TheEzEzz · 2 years ago
I agree -- the risks are bigger, the rewards larger, the variance much higher, and the theories much less mature.

But what's striking to me as the biggest difference is the seeming lack of ideological battles in this Moon story. There were differences of opinion on how much precaution to take, how much money to spend, how to make trade offs that may affect the safety of the astronauts, etc. But there's no mention of a vocal ideological group that stands outright opposed to those worried about risks -- or a group that stands opposed to the lunar missions entirely. They didn't politicize the issue and demonize their opponents.

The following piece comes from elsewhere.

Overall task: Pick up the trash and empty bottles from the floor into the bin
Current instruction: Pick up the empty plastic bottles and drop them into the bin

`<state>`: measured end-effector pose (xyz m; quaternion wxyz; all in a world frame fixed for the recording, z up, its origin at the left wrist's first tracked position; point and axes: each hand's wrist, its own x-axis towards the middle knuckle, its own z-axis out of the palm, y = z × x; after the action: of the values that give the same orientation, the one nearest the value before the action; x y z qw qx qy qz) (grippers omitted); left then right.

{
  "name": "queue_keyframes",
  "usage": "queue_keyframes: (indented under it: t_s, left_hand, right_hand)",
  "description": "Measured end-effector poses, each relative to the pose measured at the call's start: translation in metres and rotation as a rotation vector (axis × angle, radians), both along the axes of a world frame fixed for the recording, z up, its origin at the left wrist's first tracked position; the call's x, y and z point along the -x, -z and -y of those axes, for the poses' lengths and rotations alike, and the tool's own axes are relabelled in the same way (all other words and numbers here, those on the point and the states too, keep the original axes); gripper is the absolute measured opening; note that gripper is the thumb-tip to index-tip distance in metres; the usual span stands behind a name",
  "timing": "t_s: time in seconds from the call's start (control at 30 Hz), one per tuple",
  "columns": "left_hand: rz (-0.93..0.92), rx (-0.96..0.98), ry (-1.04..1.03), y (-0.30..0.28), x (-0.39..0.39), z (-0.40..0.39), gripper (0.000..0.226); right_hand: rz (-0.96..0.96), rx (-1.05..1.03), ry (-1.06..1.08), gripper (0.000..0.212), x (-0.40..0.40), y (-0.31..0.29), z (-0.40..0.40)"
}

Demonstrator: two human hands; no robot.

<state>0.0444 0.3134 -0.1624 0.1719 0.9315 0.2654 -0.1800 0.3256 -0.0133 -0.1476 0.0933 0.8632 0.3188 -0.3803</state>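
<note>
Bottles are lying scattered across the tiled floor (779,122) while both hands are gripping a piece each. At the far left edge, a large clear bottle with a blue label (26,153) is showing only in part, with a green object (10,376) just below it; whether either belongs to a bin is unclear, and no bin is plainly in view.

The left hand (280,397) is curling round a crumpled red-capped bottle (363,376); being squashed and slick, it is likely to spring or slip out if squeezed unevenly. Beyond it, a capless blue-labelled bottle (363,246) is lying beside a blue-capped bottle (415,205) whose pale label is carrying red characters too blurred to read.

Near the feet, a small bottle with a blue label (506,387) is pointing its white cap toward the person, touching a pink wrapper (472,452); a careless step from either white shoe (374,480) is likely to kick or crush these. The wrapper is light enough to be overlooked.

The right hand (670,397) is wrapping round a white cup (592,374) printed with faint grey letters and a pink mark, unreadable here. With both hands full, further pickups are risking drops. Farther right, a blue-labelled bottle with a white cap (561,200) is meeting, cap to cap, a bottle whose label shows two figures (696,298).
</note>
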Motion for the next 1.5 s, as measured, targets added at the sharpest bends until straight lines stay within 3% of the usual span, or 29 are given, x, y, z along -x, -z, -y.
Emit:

Maybe what we're seeing with the AI risk discussion is just the outcome of social media. The most extreme voices are also the loudest. But we desperately need to recapture a culture of earnest discussion, collaboration, and sanity. We need every builder and every regulator thinking holistically about the risks and the rewards. And we need to think from first principles. This new journey and its outcomes will almost surely be different in unexpected ways.

TheEzEzz commented on Defending against hypothetical moon life during Apollo 11   eukaryotewritesblog.com/2... · Posted by u/Metacelsus
TheEzEzz · 2 years ago
A good analogy for AI risk. We'd never visited the Moon before, or any other celestial object. The risk analysis was not "we've never seen life from a foreign celestial object cause problems on Earth, therefore we aren't worried." The risk analysis was also not "let's never go to the Moon to be _extra_ safe, it's just not worth it."

The analysis was instead "with various methods we can be reasonably confident the Moon is sterile, but the risk of getting this wrong is very high, so we're going to be extra careful just in case." Pressing forward while investing in multiple layers of addressing risk.